:: Data below ::
====
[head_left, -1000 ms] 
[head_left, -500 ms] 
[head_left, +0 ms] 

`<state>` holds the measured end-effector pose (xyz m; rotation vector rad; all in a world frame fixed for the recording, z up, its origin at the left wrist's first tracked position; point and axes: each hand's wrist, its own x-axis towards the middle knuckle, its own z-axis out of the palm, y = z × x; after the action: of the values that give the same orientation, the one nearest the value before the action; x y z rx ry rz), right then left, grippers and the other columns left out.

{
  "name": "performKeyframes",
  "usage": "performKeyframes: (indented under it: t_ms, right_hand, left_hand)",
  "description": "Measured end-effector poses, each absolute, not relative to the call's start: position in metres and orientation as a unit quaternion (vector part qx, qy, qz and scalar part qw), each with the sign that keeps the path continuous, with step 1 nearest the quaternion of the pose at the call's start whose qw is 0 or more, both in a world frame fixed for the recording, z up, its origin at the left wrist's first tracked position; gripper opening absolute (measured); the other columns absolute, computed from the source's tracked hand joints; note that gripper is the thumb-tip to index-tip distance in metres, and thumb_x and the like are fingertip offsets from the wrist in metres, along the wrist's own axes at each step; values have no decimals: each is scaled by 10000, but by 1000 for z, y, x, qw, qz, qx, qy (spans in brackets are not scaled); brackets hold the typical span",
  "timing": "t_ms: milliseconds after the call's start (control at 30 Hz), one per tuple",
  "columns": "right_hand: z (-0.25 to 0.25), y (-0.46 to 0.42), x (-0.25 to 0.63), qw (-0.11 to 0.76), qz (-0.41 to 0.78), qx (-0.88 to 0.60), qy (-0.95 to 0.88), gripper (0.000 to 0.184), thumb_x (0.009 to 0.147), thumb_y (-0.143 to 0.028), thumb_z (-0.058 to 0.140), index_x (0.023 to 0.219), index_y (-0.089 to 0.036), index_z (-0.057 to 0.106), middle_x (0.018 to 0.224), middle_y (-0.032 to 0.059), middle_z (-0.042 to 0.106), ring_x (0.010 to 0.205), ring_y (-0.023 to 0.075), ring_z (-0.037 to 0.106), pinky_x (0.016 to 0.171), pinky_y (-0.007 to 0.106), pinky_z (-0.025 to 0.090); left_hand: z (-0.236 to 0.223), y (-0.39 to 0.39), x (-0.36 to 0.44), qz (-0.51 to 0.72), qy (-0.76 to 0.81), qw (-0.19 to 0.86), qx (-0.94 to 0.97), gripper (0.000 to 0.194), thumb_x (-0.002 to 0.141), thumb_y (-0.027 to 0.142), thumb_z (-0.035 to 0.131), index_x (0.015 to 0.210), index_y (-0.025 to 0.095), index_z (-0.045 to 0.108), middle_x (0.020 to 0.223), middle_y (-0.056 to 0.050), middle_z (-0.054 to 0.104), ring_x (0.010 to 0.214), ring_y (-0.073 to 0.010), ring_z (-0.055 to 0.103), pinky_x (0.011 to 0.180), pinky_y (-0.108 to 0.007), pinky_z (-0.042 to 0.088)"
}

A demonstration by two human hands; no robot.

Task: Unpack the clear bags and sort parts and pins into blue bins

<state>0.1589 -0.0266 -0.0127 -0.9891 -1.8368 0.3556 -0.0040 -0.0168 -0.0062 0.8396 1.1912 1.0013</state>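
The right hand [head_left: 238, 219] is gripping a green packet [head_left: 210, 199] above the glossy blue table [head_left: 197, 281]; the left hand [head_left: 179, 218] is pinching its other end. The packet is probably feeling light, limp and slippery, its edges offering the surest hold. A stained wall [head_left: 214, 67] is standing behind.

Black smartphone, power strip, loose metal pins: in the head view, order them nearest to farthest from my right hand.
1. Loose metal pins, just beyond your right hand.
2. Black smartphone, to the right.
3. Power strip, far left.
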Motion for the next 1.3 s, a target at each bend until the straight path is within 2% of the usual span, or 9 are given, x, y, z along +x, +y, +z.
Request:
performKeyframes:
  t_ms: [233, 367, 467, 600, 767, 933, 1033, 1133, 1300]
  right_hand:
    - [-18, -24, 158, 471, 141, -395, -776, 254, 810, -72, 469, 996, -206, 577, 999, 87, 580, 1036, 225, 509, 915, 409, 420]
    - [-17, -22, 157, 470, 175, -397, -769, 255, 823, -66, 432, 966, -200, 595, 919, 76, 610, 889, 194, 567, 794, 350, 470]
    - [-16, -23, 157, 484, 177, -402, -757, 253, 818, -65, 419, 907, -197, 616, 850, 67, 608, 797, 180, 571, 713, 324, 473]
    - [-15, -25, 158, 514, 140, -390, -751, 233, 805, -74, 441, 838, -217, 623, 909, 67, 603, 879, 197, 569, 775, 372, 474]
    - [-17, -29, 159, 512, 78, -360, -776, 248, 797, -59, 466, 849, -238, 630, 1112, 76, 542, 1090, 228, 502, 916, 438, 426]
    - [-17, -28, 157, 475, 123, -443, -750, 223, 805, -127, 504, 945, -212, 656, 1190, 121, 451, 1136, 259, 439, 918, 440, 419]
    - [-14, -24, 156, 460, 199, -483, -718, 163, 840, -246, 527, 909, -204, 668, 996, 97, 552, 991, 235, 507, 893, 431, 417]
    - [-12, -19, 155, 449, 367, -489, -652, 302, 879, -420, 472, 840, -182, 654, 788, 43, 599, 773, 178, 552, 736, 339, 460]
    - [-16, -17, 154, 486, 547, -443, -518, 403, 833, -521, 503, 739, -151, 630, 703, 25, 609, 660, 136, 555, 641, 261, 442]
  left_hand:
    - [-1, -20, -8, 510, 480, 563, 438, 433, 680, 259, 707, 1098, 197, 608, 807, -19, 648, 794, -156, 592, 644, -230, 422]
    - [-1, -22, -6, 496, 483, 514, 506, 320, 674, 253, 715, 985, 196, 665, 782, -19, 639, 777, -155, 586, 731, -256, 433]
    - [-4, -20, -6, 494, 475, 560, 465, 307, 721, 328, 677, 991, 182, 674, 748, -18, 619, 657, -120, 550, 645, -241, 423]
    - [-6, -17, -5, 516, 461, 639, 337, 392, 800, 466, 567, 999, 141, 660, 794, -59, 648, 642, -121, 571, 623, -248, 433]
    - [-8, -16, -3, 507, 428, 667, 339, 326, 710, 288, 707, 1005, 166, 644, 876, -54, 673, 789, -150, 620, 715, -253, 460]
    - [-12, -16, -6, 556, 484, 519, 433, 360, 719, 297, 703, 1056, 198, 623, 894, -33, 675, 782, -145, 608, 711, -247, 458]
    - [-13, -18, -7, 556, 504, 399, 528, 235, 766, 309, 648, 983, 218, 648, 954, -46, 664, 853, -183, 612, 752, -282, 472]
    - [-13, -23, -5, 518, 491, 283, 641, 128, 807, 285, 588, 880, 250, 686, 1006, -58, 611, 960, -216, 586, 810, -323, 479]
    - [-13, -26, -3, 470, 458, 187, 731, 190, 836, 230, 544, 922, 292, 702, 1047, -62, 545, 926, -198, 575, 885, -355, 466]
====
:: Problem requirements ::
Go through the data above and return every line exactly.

:: Exercise answer ::
[head_left, -1000 ms] 
[head_left, -500 ms] 
[head_left, +0 ms] 

`<state>` holds the measured end-effector pose (xyz m; rotation vector rad; all in a world frame fixed for the recording, z up, its origin at the left wrist's first tracked position; point and axes: each hand's wrist, its own x-axis towards the middle knuckle, its own z-axis out of the palm, y = z × x; after the action: of the values that give the same orientation, the one nearest the value before the action; x y z rx ry rz), right then left, grippers and the other columns left out.

{
  "name": "performKeyframes",
  "usage": "performKeyframes: (indented under it: t_ms, right_hand, left_hand)",
  "description": "Measured end-effector poses, each absolute, not relative to the call's start: position in metres and orientation as a unit quaternion (vector part qx, qy, qz and scalar part qw), each with the sign that keeps the path continuous, with step 1 nearest the quaternion of the pose at the call's start whose qw is 0 or more, both in a world frame fixed for the recording, z up, its origin at the left wrist's first tracked position; gripper opening absolute (measured); the other columns absolute, computed from the source's tracked hand joints; note that gripper is the thumb-tip to index-tip distance in metres, and thumb_x and the like are fingertip offsets from the wrist in metres, along the wrist's own axes at each step; values have no decimals: each is scaled by 10000, but by 1000 for z, y, x, qw, qz, qx, qy (spans in brackets are not scaled); brackets hold the typical span",
  "timing": "t_ms: milliseconds after the call's start (control at 30 Hz), one per tuple",
  "columns": "right_hand: z (-0.25 to 0.25), y (-0.46 to 0.42), x (-0.25 to 0.63), qw (-0.11 to 0.76), qz (-0.41 to 0.78), qx (-0.88 to 0.60), qy (-0.95 to 0.88), gripper (0.000 to 0.184), thumb_x (0.009 to 0.147), thumb_y (-0.143 to 0.028), thumb_z (-0.058 to 0.140), index_x (0.023 to 0.219), index_y (-0.089 to 0.036), index_z (-0.057 to 0.106), middle_x (0.018 to 0.224), middle_y (-0.032 to 0.059), middle_z (-0.042 to 0.106), ring_x (0.010 to 0.205), ring_y (-0.023 to 0.075), ring_z (-0.037 to 0.106), pinky_x (0.016 to 0.171), pinky_y (-0.007 to 0.106), pinky_z (-0.025 to 0.090); left_hand: z (-0.236 to 0.223), y (-0.39 to 0.39), x (-0.36 to 0.44), qz (-0.51 to 0.72), qy (-0.76 to 0.81), qw (-0.19 to 0.86), qx (-0.94 to 0.97), gripper (0.000 to 0.194), thumb_x (-0.002 to 0.141), thumb_y (-0.027 to 0.142), thumb_z (-0.035 to 0.131), index_x (0.015 to 0.210), index_y (-0.025 to 0.095), index_z (-0.045 to 0.108), middle_x (0.020 to 0.223), middle_y (-0.056 to 0.050), middle_z (-0.054 to 0.104), ring_x (0.010 to 0.214), ring_y (-0.073 to 0.010), ring_z (-0.055 to 0.103), pinky_x (0.011 to 0.180), pinky_y (-0.108 to 0.007), pinky_z (-0.042 to 0.088)"
}

A demonstration by two human hands; no robot.

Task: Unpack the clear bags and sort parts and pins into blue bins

<state>0.1589 -0.0266 -0.0127 -0.9891 -1.8368 0.3556 -0.0040 -0.0168 -0.0062 0.8396 1.1912 1.0013</state>
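The right hand [head_left: 238, 219] is gripping a green packet [head_left: 210, 199] above the glossy blue table [head_left: 197, 281]; the left hand [head_left: 179, 218] is pinching its other end. The packet is probably feeling light, limp and slippery, its edges offering the surest hold. A stained wall [head_left: 214, 67] is standing behind.

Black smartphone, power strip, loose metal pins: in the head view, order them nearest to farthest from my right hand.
1. Loose metal pins, just beyond your right hand.
2. Black smartphone, to the right.
3. Power strip, far left.
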Motion for the next 1.3 s, a target at each bend until the straight path is within 2% of the usual span, or 9 are given, x, y, z along +x, +y, +z.
Request:
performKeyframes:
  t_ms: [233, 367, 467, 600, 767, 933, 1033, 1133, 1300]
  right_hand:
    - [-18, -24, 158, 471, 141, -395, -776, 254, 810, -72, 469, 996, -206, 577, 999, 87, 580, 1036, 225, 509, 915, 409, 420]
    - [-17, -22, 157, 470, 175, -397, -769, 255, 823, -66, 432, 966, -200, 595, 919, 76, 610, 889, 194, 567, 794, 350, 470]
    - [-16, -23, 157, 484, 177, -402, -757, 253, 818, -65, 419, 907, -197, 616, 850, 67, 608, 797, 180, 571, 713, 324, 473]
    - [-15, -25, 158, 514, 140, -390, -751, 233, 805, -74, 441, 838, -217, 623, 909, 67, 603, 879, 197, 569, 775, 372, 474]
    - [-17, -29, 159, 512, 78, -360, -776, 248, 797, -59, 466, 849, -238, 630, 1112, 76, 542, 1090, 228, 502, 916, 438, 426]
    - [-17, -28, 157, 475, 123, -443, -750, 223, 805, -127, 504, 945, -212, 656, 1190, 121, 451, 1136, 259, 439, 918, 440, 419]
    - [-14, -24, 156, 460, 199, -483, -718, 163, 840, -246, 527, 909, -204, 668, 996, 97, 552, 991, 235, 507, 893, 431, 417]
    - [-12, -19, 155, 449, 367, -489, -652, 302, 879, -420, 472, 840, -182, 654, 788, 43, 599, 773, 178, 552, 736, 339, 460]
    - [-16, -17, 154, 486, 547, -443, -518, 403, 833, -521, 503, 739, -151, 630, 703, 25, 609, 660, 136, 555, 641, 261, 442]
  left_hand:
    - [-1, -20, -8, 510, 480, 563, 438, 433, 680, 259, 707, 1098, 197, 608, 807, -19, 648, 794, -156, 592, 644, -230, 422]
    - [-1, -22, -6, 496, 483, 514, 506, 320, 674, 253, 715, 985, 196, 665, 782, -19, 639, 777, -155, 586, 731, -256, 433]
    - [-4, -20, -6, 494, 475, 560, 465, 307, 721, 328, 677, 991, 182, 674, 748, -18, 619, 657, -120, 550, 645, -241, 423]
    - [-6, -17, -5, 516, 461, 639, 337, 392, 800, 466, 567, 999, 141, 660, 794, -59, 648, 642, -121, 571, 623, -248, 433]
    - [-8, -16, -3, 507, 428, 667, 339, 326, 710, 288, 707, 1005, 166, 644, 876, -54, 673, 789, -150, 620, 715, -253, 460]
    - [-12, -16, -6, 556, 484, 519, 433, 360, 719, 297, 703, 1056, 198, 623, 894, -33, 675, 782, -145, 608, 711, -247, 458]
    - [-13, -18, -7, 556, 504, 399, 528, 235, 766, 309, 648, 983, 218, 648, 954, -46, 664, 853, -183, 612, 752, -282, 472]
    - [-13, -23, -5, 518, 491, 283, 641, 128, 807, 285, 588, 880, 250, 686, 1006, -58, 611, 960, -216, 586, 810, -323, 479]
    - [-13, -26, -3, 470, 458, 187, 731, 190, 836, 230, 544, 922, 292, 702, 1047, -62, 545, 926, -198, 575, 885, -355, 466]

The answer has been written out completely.